ASX-listed powerhouse REA Group Ltd has agreed to hand over the keys to its marquee Indian property portal, Housing.com, in an all-share mega-merger valued at ₹458 crore (AUD$68 million).
Under the terms of the binding deal, REA India, which is 78% owned by REA Group, will transfer 100% ownership of Housing.com’s parent entity, Locon Solutions, over to Mumbai-listed Aurum PropTech Limited (“Aurum”).
Instead of a cash payout, REA India is taking a massive equity position in the expanding Aurum group. The Australian-backed firm will be issued 1,97,93,309 equity shares in Aurum PropTech at a set price of ₹231.42 (AUD$3.44) per share.
Prior to this transaction, REA India already held a modest 5.5% (reported as 5.54% by Aurum) slice of Aurum, which it picked up earlier after selling its PropTiger brokerage business.
Once this new deal settles, REA India’s total skin in the game will skyrocket to 24.9%. REA Group confirmed that this combined 24.9% holding “will be accounted for as a financial asset by REA Group”.
The corporate shakeup comes on the heels of a strategic review by REA Group, following its prior sale of PropTiger and the closure of its Housing Edge service earlier this year.

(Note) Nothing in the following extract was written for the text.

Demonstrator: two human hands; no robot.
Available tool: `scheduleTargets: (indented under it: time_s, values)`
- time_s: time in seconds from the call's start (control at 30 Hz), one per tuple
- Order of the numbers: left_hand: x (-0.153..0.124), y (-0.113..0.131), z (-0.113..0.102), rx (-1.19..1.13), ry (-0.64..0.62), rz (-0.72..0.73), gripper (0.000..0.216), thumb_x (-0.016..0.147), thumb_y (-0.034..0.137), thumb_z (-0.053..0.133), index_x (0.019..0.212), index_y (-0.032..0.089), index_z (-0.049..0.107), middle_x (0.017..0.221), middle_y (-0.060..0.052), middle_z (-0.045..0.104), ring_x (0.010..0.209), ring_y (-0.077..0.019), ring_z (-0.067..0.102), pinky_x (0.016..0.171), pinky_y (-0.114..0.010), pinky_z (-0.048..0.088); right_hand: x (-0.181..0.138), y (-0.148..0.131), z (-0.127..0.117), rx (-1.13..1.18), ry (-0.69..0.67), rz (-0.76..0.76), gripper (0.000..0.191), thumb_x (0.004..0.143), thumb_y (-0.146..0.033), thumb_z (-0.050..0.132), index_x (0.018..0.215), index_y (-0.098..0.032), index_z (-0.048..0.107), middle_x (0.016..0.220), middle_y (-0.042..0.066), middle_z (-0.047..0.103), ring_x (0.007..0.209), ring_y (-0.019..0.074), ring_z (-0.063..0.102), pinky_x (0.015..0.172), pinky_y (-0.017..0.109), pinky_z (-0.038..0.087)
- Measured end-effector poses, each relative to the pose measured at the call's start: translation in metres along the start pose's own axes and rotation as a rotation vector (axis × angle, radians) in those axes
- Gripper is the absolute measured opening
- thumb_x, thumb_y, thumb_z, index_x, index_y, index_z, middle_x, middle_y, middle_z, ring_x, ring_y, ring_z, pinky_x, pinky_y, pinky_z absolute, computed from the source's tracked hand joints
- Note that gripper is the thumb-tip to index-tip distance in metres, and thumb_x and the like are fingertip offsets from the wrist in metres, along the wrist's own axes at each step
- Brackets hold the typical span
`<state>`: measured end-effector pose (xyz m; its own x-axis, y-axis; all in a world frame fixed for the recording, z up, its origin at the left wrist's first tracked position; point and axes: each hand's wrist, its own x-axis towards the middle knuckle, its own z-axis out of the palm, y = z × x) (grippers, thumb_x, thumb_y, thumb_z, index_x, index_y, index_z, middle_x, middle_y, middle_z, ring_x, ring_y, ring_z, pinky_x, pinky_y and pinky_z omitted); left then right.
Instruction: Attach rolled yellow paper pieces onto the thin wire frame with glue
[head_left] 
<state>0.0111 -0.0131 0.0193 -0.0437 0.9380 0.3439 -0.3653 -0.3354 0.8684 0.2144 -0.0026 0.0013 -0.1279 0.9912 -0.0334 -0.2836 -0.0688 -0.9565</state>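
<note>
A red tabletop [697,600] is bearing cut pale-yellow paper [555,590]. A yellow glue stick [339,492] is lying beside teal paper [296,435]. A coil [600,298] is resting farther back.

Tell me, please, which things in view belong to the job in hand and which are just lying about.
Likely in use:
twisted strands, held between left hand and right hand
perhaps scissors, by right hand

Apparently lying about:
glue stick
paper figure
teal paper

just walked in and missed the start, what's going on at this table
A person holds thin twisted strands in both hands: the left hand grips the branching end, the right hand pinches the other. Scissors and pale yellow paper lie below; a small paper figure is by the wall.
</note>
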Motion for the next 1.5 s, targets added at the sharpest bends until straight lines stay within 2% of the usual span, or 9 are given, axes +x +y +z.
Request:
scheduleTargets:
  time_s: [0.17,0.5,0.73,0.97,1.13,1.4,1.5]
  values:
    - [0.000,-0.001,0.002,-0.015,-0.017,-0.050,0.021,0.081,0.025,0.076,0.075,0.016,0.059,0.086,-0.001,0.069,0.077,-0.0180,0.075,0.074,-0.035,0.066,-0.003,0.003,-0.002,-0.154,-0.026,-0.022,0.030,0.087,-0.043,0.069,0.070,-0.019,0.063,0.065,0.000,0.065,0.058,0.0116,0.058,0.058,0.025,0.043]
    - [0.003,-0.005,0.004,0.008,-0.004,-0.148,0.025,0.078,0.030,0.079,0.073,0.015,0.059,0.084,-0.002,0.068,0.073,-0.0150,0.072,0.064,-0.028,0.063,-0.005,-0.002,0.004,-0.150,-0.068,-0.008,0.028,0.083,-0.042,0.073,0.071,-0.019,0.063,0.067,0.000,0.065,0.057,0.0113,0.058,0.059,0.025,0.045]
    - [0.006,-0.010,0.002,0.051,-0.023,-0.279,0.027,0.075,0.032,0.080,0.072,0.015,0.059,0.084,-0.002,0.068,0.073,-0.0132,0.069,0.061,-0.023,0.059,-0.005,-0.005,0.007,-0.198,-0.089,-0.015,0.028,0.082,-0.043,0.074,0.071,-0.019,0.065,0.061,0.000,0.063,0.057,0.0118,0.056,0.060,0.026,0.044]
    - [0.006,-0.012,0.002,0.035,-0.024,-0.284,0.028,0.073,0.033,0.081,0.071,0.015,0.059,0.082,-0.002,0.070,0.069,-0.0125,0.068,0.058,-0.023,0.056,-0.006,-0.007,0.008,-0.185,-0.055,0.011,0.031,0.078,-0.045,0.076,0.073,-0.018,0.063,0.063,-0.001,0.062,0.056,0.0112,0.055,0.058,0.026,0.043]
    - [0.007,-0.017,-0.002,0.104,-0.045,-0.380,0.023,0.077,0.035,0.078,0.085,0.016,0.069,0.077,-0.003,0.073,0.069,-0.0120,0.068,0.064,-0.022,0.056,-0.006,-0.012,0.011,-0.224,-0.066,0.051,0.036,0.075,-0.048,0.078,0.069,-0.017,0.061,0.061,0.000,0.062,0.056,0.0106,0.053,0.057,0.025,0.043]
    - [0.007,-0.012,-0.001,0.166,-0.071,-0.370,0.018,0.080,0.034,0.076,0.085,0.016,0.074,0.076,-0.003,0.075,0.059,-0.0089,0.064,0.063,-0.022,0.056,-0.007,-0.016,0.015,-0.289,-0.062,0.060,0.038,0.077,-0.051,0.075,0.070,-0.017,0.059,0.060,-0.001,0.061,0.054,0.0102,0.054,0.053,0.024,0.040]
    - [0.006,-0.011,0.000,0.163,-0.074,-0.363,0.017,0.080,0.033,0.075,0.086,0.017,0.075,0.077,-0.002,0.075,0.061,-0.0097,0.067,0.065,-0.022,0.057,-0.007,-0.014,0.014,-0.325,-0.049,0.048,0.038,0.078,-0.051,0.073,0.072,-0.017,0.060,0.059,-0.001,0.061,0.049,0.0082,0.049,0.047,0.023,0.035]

The deal is now waiting on the final nod from Aurum’s shareholders at an extraordinary general meeting (EGM) on August 14, with the keys expected to officially change hands before September 30, 2026.
Building a Property Super-App
For real estate agents and operators, this merger is a game-changer. It combines a massive consumer property portal with a powerhouse suite of day-to-day agency tools. Housing.com is a digital behemoth, attracting over 58 million average monthly visits and boasting more than 12 million monthly active users.

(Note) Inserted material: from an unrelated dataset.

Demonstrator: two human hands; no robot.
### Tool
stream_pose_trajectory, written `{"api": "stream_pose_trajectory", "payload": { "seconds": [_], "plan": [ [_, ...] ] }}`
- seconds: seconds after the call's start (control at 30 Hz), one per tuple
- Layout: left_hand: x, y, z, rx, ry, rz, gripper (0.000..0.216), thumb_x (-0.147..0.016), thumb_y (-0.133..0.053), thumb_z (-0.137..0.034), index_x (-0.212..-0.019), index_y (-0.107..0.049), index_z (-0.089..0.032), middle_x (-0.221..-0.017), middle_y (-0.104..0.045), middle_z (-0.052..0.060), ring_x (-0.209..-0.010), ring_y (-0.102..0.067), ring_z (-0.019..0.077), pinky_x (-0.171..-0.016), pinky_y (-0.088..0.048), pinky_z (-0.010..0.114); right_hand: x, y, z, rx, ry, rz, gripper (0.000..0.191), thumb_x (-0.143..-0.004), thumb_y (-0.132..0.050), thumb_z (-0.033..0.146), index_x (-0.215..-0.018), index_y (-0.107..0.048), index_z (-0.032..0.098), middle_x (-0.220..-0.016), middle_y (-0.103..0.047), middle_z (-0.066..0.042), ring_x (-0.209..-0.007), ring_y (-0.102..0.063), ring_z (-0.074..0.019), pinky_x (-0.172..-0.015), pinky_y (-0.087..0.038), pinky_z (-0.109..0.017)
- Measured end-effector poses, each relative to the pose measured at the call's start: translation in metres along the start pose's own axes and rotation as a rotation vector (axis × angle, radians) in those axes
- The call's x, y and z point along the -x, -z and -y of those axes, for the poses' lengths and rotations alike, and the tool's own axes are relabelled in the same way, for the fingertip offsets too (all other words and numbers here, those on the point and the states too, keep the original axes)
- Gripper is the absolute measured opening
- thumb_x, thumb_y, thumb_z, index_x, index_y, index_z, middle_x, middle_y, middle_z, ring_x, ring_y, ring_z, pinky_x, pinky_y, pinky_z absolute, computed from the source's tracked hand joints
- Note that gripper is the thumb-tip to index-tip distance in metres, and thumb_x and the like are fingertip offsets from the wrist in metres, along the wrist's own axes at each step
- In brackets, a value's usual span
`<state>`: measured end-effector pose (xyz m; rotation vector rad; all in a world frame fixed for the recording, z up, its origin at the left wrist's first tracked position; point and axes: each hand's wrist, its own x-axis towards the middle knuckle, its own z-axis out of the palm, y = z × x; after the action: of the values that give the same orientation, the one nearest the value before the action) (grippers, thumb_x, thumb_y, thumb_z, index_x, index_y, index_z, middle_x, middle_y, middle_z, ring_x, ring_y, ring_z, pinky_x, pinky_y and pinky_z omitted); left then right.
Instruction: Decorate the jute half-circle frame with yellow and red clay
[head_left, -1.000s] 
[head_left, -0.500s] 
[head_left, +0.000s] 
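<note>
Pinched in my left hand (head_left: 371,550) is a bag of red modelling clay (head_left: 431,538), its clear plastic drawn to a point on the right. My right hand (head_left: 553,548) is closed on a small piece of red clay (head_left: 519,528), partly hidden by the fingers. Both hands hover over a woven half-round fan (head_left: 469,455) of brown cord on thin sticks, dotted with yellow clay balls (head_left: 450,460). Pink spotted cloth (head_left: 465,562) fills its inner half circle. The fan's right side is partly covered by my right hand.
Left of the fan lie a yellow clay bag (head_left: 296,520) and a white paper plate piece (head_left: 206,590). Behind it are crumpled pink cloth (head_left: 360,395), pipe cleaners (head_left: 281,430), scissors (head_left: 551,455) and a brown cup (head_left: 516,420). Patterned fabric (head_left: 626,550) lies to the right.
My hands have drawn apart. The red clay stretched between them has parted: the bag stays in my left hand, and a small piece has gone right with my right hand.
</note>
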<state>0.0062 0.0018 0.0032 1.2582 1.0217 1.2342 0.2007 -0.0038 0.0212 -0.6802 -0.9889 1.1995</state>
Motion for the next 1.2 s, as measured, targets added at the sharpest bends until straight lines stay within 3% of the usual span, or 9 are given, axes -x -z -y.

By absorbing Housing.com into its existing ecosystem—which already includes property management and CRM brands like NestAway, K2V2 Technologies, HelloWorld, and PropTiger’s enterprise tech—Aurum is building an end-to-end platform. The goal is a seamless digital pipeline that handles everything from the initial consumer property search down to developer inventory management, CRM tools, property rentals, and final transaction closures.
What the Leaders Say
Speaking to The Economic Times about the massive local scale of the deal, Aurum Ventures Founder and CEO Ashish Deora highlighted how the piece fits into their aggressive growth plans:
“This is our ninth acquisition over the last four years. Housing. com strengthens the top of our funnel and is expected to be value accretive across the real estate value chain. This acquisition makes us the largest proptech company in the country. We will focus on increasing our market share every quarter,” Mr Deora told ET.
Mr Deora said that having a global heavyweight like REA Group as a major shareholder opens up massive doors to expand India’s real estate ecosystem. In the official market announcement.
“We welcome REA as a significant shareholder in Aurum as we build the next chapter of India’s proptech ecosystem, powered by AI and data. Housing.com is India’s leading real estate marketplace, and Aurum is the largest tech enabled transactions platform.
“Bringing marketplace and transactions together on one platform will create compounding synergies that will drive the next phase of value creation.”
REA Group CEO Cameron McIntyre backed Aurum’s local expertise to take the platform to the next level.

“Aurum has strong capability and local market knowledge to operate the India business effectively. We are confident it will be in the right hands and is well placed to build on the strong foundations the team has established,” he said.
“To the REA India team, thank you for the significant contribution you have made. We are committed to supporting everyone through this process and look forward to future growth and partnership under Aurum’s leadership.”
The next steps
Behind the scenes, the business being traded has been growing fast. Housing.com’s parent company reported a booming audited turnover of ₹687.46 crore (AUD$102.2 million) for the 2024-25 financial year, up significantly from ₹447.49 crore (AUD$66.5 million) the year before. It holds an authorised share capital of ₹68.31 crore (AUD$10.1 million) and a paid-up share capital of ₹28.04 crore (AUD$4.2 million).
On the Australian side of the ledger, REA Group expects the divestment to trigger an overall accounting loss of approximately AUD$110 million, which reflects goodwill impairments and deal costs.
For the 2026 financial year, the Indian business is expected to log roughly AUD$62 million in revenue for REA Group, while reducing EBITDA by around AUD$36 million (AUD$37 million when removing foreign currency fluctuations). REA will list the local Indian branch as a discontinued operation for its upcoming group results.
To seal the partnership, Aurum’s board has rewritten its corporate rulebook to give REA India official “tag-along” rights, meaning REA can participate in any future negotiated sales of promoter shares as long as it holds at least a 10% stake in the company.